**Task:** Copy each line of the material in which the word "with" appears.

■ ■ ■ ■ ■

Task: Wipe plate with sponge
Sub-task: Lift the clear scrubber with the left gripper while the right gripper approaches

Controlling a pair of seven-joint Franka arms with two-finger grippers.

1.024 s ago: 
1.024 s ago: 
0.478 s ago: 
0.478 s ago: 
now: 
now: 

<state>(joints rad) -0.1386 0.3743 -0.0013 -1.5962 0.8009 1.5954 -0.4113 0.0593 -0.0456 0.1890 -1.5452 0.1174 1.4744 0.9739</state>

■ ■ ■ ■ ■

**Written answer:**
Task: Wipe plate with sponge
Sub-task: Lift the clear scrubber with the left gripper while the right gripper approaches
Controlling a pair of seven-joint Franka arms with two-finger grippers.

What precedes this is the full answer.